# What you will do
Below are several entries. Transcribe exactly those lines that fall from the one with "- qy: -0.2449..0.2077" through the one with "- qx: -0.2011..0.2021", end lines included.
:: Data shown ::
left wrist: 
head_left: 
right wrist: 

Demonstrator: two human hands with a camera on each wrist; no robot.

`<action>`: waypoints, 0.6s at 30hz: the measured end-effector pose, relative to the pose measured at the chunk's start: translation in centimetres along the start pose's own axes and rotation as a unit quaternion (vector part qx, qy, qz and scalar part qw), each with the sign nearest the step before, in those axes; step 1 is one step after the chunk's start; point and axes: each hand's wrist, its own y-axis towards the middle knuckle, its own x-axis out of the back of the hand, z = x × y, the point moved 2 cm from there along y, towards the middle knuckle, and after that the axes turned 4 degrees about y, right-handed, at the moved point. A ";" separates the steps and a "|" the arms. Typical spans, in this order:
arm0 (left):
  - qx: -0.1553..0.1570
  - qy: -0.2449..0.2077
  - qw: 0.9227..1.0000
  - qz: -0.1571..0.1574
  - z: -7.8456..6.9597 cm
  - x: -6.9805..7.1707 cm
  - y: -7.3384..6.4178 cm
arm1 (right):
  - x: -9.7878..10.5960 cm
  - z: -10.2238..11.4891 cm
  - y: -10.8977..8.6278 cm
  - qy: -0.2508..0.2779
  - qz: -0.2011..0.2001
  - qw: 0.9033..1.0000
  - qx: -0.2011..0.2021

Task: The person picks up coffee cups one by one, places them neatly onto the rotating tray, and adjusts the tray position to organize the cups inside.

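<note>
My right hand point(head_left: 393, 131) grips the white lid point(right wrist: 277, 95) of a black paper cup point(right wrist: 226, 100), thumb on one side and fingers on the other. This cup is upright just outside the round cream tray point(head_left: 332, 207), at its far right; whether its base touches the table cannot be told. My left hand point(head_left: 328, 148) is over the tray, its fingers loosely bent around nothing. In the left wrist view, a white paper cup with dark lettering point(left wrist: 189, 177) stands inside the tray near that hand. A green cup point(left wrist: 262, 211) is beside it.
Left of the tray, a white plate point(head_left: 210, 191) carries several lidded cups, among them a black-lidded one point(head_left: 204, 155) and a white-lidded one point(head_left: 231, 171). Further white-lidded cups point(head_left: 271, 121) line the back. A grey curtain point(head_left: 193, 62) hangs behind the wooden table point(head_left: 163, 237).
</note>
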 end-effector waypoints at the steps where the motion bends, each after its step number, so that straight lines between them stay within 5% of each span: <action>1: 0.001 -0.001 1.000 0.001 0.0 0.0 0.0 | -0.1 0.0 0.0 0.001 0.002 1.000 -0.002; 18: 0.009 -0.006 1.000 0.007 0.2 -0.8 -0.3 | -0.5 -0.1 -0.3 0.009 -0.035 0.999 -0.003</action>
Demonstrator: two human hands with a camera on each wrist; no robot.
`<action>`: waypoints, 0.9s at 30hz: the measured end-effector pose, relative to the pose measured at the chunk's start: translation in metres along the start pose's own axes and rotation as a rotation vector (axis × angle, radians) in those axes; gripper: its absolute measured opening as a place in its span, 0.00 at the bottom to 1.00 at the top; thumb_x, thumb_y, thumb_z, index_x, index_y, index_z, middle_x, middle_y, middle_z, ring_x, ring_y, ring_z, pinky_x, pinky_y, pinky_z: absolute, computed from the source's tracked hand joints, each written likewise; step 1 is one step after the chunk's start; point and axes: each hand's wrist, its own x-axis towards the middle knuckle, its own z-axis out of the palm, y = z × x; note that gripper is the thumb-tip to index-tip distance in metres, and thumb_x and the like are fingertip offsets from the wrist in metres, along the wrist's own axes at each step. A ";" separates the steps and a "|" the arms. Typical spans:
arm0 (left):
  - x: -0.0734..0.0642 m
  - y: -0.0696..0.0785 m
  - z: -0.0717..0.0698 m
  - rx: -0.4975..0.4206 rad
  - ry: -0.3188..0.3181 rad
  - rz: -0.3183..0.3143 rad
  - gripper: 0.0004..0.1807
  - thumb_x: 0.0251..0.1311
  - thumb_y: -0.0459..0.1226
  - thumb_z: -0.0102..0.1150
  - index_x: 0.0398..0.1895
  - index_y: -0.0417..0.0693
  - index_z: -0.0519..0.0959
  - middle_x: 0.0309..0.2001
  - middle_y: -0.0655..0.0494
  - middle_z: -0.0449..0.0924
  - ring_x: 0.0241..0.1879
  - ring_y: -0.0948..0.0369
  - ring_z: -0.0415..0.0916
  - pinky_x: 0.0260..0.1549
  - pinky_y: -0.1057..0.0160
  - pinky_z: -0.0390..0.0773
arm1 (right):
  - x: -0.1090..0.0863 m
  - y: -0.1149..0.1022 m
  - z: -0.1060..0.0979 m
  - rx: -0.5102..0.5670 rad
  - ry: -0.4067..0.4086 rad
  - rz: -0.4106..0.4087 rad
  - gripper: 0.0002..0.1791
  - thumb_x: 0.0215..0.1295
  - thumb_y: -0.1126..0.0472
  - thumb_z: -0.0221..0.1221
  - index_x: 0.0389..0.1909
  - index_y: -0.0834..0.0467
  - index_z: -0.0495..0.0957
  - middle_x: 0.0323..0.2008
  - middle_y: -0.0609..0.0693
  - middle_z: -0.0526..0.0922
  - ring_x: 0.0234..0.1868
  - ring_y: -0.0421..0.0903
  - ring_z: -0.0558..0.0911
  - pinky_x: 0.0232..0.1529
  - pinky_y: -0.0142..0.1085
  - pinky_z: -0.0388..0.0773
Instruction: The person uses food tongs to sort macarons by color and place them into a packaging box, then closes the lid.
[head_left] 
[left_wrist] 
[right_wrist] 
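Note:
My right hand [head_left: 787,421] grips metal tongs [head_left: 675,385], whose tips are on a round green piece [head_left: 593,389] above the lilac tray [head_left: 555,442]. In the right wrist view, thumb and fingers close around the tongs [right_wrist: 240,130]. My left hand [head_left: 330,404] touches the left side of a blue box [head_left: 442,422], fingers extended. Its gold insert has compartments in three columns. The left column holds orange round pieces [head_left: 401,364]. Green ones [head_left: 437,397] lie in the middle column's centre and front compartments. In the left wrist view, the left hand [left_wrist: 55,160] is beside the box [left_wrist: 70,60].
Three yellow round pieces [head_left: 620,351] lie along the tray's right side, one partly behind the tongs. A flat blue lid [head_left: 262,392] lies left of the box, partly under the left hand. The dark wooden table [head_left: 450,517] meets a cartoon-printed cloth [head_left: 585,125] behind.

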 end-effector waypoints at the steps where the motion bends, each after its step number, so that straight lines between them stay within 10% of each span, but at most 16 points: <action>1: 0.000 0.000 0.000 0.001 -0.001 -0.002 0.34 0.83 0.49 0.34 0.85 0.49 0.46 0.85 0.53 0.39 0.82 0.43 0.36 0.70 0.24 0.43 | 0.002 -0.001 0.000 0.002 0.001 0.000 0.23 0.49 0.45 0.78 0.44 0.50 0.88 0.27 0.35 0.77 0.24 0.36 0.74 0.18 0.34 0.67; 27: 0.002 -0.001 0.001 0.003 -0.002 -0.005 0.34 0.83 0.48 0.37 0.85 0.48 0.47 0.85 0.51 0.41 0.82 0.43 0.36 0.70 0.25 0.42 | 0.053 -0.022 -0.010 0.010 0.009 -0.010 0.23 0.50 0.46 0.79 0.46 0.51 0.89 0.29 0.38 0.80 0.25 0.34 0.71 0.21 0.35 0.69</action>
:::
# Solution
  - qy: -0.2449..0.2077
  - qw: 0.9227..1.0000
  - qz: -0.1571..0.1574
  - z: -7.8456..6.9597 cm
  - x: -6.9805..7.1707 cm
  - y: -7.3384..6.4178 cm
arm1 (right):
  - x: -9.7878..10.5960 cm
  - z: -10.2238..11.4891 cm
  - y: -10.8977..8.6278 cm
  - qy: -0.2508..0.2779
  - qz: -0.2011..0.2001
  - qw: 0.9033..1.0000
  - qx: -0.2011..0.2021

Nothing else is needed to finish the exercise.